# Steam Game Price Prediction

# Abstract 
This study aims to predict the discount prices of games on Steam, along with the rich metadata and user-generated tags associated with each game. The dataset comprises 71,700 entries, game titles, original and discounted prices, release dates, developer and publisher information, supported languages, popular user tags, game features, and minimum requirements. These entries are primarily textual and categorical, with numerical representations for prices. Our methodology involves preprocessing the data, including handling missing values and transforming user-generated tags into one-hot encoded vectors to quantify the categorical data effectively. We will explore the dataset through exploratory data analysis (EDA) to uncover underlying patterns and relationships. The study will then apply clustering techniques, specifically DBSCAN, Spectral Clustering, and Gaussian Mixture Models (GMM), to group games based on their tags and features. This clustering will serve as a foundation for predicting game discount prices. The performance of our price prediction model will be evaluated using the Mean Absolute Error (MAE), while the effectiveness of our clustering approach will be assessed using the Adjusted Rand Index (ARI), ensuring a comprehensive evaluation of both the accuracy of price predictions and the quality of game groupings.

# Background

The exponential growth of the computer gaming industry into a multi-billion dollar industry shows its widespread popularity and economic significance. However, the industry faces unique challenges, such as the difficulty in satisfying a multicultural player base. Research indicates that implementing discount strategies is a crucial business tactic for bringing up sales in the competitive market. <a name="dunote"></a>[<sup>[1]</sup>](#dunote)Previous studies have focused on predicting the timing of discounts for games, leveraging historical data to predict when price reductions are likely to occur.<a name="linnote"></a>[<sup>[2]</sup>](#linnote) Building on this foundation, our research aims to predict not just the timing but the specific discount rates of computer games on steam.

# Problem Statement
We are aiming to predict the discount price of games in Steam. Games in steam are all labeled with tags and features, which makes it perfect for clustering algorithms. Though tags are generated by users, we can still transform it into one-hot encoding for it to be quantifiable. Measuring should be easy as we can use accuracy for predict prices, or use distance for clustering performance. We will use fixed seed to ensure the algorithm is replicable.

# Data
We will be using the [Steam Games Dataset](https://www.kaggle.com/datasets/nikatomashvili/steam-games-dataset) from Kaggle. It has 71000 game data points, with around 15 variables, including `Price`, `Review Rate`, `Release Date`, `Tag`,.etc. 

In [1]:
import pandas as pd
df = pd.read_csv('Steam_Game_Dataset.csv')
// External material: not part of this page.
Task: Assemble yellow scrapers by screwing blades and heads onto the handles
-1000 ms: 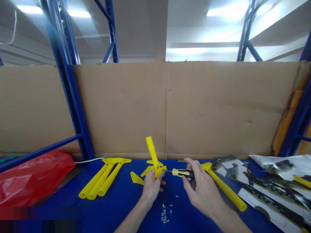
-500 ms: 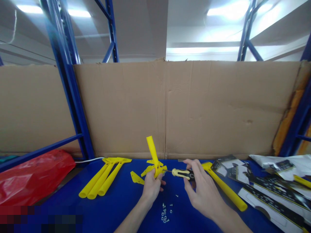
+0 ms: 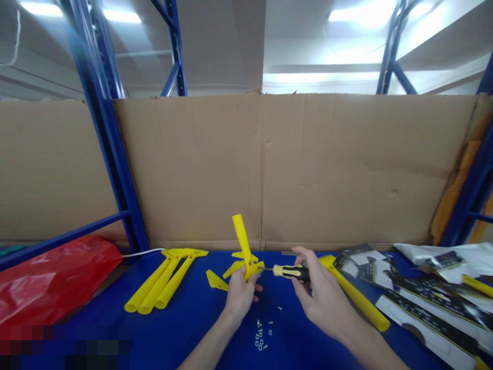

Here's what an observation consist of:

In [2]:
df.columns

Index(['Title', 'Original Price', 'Discounted Price', 'Release Date', 'Link',
       'Game Description', 'Recent Reviews Summary', 'All Reviews Summary',
       'Recent Reviews Number', 'All Reviews Number', 'Developer', 'Publisher',
       'Supported Languages', 'Popular Tags', 'Game Features',
       'Minimum Requirements'],
      dtype='object')

In [3]:
print(df.iloc[0].iloc[13]) # Tag
print(df.iloc[0].iloc[14]) # Game Features

['RPG', 'Choices Matter', 'Character Customization', 'Story Rich', 'Adventure', 'Online Co-Op', 'CRPG', 'Multiplayer', 'Fantasy', 'Turn-Based Combat', 'Dungeons & Dragons', 'Co-op Campaign', 'Strategy', 'Singleplayer', 'Romance', 'Class-Based', 'Dark Fantasy', 'Combat', 'Controller', 'Stealth']
['Single-player', 'Online Co-op', 'LAN Co-op', 'Steam Achievements', 'Full controller support', 'Steam Cloud']


The dataset was obtained via web-crawling, which is very raw and contains garbled characters. We need a lot of pre-processing to clean and prune the dataset so it is usable. Also, some features are presented with list, so we need a `dict` and remap it into one-hot encoding for ML.

# Proposed Solution

To address the challenge of predicting discount prices for Steam games and effectively clustering them based on tags and features, we propose a multi-faceted solution leveraging DBSCAN, Spectral Clustering, and Gaussian Mixture Models(GMM).

#### DBSCAN (Density-Based Spatial Clustering of Applications with Noise):
DBSCAN is chosen for its ability to identify clusters of varying shapes and sizes without the need for specifying the number of clusters a priori. This characteristic is particularly advantageous given the diverse and potentially irregular groupings of games based on tags. DBSCAN works by grouping closely packed points and identifying points in low-density areas as outliers. This method is expected to effectively segregate games into meaningful clusters based on similarity in tags and features, which are pivotal for predicting discount prices.

#### Spectral Clustering:
Spectral Clustering is selected for its effectiveness in identifying complex structures within data. It works by using the eigenvalues of a similarity matrix to perform dimensionality reduction before clustering in lower dimensions. This approach is particularly suited for our dataset since it can capture the intricate relationships between games based on their tags and features, which might not be linearly separable.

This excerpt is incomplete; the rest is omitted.